Tips: When the software needs to integrate certain functions of the system, it needs to call the corresponding API. Whether the API is called properly or not is very important to the operation of the software. From the next issue, we will combine the cool features of Win7 to separately introduce how to call it correctly.

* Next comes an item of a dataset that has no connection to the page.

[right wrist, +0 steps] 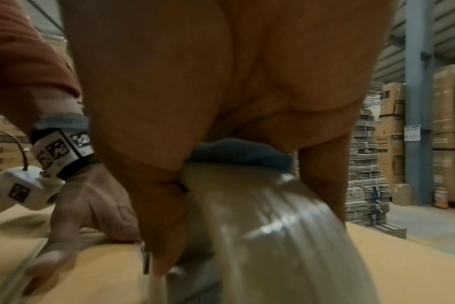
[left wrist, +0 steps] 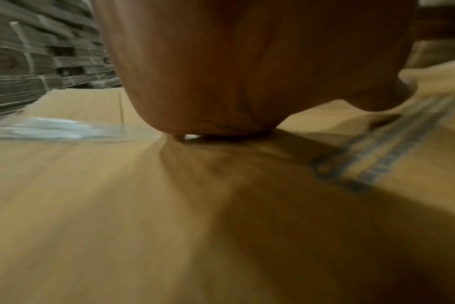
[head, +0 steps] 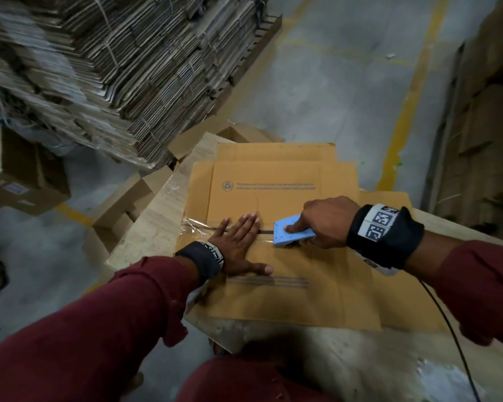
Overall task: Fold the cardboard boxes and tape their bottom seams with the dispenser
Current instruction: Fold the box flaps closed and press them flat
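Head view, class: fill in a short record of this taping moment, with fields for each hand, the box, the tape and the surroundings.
Left hand: left hand pressed flat on the cardboard box, fingers straight, over the seam
Right hand: right hand grips the blue tape dispenser, set down on the seam
Box: folded, lying on a work table
Tape: clear tape strip runs from the box's left edge under the left hand
Surroundings: stack of flat cartons on the left, yellow floor line

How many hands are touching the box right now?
2: the left hand lies flat on the box by the seam; the right hand grips the dispenser on it.
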### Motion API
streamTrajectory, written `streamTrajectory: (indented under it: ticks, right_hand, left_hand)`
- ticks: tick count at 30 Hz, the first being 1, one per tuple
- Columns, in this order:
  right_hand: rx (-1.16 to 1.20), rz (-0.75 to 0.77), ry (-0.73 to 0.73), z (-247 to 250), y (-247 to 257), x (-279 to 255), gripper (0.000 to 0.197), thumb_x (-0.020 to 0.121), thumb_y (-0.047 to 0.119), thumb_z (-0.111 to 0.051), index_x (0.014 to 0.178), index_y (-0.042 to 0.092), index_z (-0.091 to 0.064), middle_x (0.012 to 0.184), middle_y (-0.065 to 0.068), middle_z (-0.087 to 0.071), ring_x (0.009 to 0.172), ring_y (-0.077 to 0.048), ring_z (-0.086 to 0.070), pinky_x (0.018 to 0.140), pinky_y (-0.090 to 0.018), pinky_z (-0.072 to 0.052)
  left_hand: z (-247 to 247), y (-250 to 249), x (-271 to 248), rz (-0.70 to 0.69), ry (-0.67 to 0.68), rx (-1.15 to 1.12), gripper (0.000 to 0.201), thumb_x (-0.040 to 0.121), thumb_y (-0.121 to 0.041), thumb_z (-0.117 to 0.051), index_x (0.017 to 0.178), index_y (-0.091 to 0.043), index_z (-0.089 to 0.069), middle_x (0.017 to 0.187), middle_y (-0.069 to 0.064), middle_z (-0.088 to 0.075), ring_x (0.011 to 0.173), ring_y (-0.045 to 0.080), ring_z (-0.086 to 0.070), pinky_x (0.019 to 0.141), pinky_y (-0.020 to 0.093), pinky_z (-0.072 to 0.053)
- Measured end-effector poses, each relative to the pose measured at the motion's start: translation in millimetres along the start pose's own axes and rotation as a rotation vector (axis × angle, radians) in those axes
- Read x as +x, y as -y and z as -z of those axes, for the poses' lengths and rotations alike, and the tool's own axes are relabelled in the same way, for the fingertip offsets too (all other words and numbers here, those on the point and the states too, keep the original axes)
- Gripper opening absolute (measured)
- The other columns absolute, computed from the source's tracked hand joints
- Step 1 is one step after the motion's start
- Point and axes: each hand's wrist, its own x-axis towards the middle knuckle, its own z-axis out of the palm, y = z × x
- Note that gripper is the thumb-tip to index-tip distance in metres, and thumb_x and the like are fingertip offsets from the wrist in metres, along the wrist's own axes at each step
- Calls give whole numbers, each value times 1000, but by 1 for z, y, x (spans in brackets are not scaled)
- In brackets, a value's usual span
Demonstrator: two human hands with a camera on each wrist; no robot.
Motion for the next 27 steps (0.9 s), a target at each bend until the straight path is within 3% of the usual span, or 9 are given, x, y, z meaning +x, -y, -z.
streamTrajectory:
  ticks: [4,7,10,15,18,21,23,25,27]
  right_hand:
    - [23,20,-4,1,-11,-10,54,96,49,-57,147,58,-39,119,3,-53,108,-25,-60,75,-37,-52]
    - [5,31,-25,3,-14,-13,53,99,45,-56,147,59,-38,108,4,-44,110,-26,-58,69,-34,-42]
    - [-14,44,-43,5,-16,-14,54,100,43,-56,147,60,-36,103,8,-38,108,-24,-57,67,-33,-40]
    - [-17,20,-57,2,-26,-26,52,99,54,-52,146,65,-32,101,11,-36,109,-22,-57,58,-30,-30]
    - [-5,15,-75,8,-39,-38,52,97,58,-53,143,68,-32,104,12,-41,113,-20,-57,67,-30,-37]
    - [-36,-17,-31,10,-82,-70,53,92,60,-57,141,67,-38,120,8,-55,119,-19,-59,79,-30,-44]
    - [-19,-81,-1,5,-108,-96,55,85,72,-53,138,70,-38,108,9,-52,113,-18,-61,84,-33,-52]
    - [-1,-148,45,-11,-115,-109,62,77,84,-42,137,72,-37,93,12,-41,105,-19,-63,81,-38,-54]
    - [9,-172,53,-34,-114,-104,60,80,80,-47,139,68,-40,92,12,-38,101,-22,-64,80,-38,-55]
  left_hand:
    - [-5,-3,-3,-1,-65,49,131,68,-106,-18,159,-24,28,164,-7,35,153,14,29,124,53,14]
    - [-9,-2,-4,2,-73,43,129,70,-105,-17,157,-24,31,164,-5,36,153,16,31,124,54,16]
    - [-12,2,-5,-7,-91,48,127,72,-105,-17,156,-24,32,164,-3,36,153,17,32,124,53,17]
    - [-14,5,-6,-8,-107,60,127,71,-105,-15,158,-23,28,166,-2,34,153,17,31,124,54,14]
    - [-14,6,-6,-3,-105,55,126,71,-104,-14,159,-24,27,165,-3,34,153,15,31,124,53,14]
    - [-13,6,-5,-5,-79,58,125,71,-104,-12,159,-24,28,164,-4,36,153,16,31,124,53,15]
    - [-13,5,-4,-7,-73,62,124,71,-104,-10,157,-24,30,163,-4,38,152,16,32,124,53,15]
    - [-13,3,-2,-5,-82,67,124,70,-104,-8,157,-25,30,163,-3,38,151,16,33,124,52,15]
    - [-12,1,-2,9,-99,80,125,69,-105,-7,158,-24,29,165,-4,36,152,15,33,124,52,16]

The latest Win7 API, including Win7-specific taskbar personalized shortcut menu (Jump List), program icon outline effect (Icon Overlay), program icon progress bar effect (Progress Bar), tabbed thumbnail (Tabbed Thumbnail) and thumbnail Thumbnail Toolbar...
Essential elements for "wedding"
Our software wants to marry Win7 smoothly, and the following elements should be added to the software.
1. Code detection operating system version number
Add the code to determine whether the operating system is Win7 or 2008 Server in the software:
C#
if (Environment.OSVersion.Version > new Version(5, 1))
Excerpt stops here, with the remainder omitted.